Interviewers at Uber ask this to test whether you can design a geo-aware, time-series system that handles high write throughput, low-latency reads, and real-time updates. Strong answers show clear data modeling for time-range queries, backpressure management, and a practical caching and fan-out strategy.
Key Requirements
Functional
- Real-time temperature view -- users view the current temperature for any location in the coverage area in near real time
- Historical queries -- users query historical temperatures for a specific location over a chosen time range
- Sensor health -- users see when a sensor was last updated and whether its data is currently healthy or delayed
- Regional aggregation -- users view aggregated temperatures over a region (map tiles or bounding boxes) for a time window
Non-Functional
- Scalability -- handle approximately 1 million sensors reporting at intervals of 1 minute or less, producing 16K+ writes per second sustained
- Reliability -- tolerate sensor and node failures without data loss; graceful degradation if prediction services fail
- Latency -- current temperature reads under 100 ms P99; historical range queries under 500 ms for typical time ranges
- Consistency -- eventual consistency acceptable for map displays; sensor health status should reflect actual state within seconds
What Interviewers Focus On
Based on real interview experiences at Uber, Amazon, and Oracle, these are the areas interviewers probe most deeply:
1. Ingestion Pipeline and Write Scaling
With roughly one million sensors, even moderate sampling rates create intense write loads. Interviewers want to see how you handle sustained ingestion without creating hot shards.
Hints to consider:
- Ingest sensor readings into Kafka partitioned by sensor_id to spread load and maintain per-sensor ordering
- Use idempotent consumers with event timestamps to handle duplicates and out-of-order arrivals from unreliable sensor networks
- Batch writes to the time-series store (flush every 5 seconds per partition) to reduce write amplification
- Apply backpressure at the ingestion layer to shed load gracefully during traffic spikes
2. Time-Series Storage and Query Patterns
Historical queries require efficient range scans over potentially years of data. Interviewers evaluate your storage model and retention strategy.
Hints to consider:
- Use a time-series database (Cassandra with time-bucketed partitions, or a purpose-built TSDB like TimescaleDB) with composite keys of (sensor_id, time_bucket)

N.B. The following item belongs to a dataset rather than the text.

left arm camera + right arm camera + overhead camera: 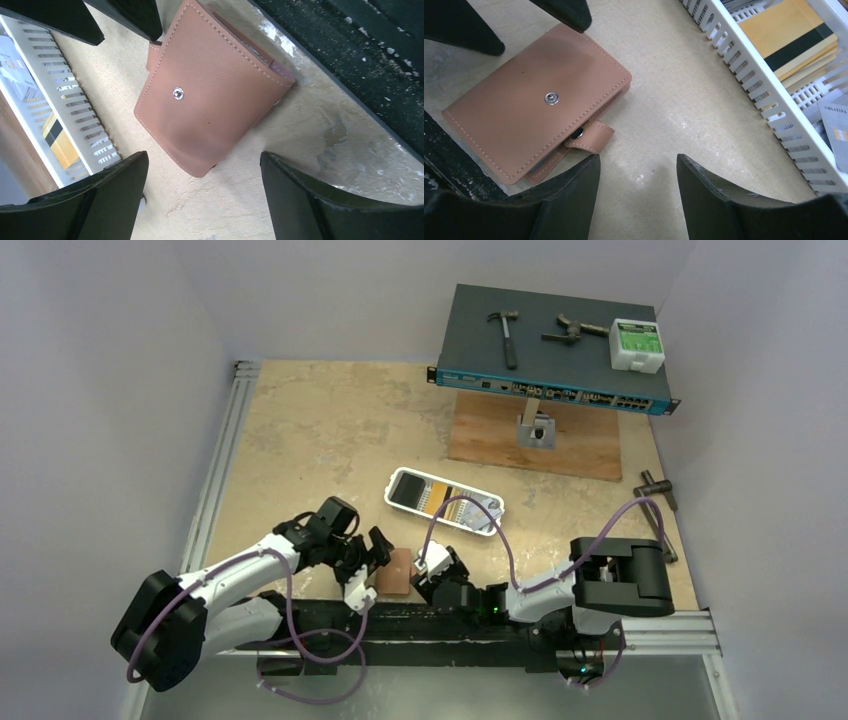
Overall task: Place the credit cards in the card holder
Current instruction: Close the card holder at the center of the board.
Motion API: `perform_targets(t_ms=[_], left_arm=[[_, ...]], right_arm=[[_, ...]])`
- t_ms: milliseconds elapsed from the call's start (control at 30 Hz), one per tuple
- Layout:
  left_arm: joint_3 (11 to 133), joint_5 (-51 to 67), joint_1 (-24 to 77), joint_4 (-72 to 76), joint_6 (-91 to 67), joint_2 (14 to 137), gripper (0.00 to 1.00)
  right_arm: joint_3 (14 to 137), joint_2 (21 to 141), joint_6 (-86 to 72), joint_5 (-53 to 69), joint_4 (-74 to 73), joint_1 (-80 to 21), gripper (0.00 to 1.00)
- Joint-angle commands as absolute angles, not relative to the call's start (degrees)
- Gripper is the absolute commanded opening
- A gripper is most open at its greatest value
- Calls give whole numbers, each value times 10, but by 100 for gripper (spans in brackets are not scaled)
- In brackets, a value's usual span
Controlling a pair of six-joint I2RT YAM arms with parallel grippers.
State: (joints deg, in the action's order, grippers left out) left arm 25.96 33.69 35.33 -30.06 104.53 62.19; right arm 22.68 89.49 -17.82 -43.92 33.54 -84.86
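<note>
The reddish-brown card holder [398,572] lies flat on the table near the front edge, cover down, its tab [591,136] loose from the snap button [553,98]. My left gripper [371,568] hovers open just left of the card holder [210,95], nothing between its fingers [115,195]. The right gripper [432,574] stands open and empty just right of the card holder [534,105], one fingertip [584,175] close to the tab. The credit cards lie in the white tray [493,527]: black [408,490], orange-yellow [789,40] and pale grey [836,130].
The white slotted tray [774,110] sits behind the card holder. A black rail [450,622] runs along the front edge right beside it. Farther back a wooden board [590,445] carries a blue-grey box [550,340] with hammers on it. A metal tool [655,488] lies at the right.
</note>
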Motion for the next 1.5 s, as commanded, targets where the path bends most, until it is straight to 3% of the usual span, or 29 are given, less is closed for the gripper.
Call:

- Implement time-bucketed partitioning (hourly or daily) to enable efficient range scans and partition-level deletion for retention
- Pre-compute rollups (hourly and daily averages) asynchronously to speed up longer-range queries
- Apply TTL-based retention policies: raw data for 30 days, hourly rollups for 1 year, daily rollups indefinitely
3. Real-Time Map Updates
Users viewing the temperature map need fresh data without polling every second. Interviewers probe how you push updates efficiently to many concurrent viewers.
Hints to consider:
- Store the latest reading per sensor in Redis with a short TTL for sub-millisecond current-value lookups
- Use a tile-based approach: aggregate sensors into map tiles and push tile-level updates to subscribed clients via WebSockets or SSE
- Coalesce rapid updates within the same tile into periodic refreshes (every 10-30 seconds) to reduce fan-out volume
- Use Redis Pub/Sub or a similar pub/sub layer to route tile updates to the correct WebSocket servers
4. Geospatial Indexing and Regional Aggregation
Users want to see temperature patterns across regions, not just individual sensors. Interviewers look for spatial query support.
Hints to consider:
- Index sensors by geohash or S2 cell ID to enable efficient spatial lookups (find all sensors in a bounding box)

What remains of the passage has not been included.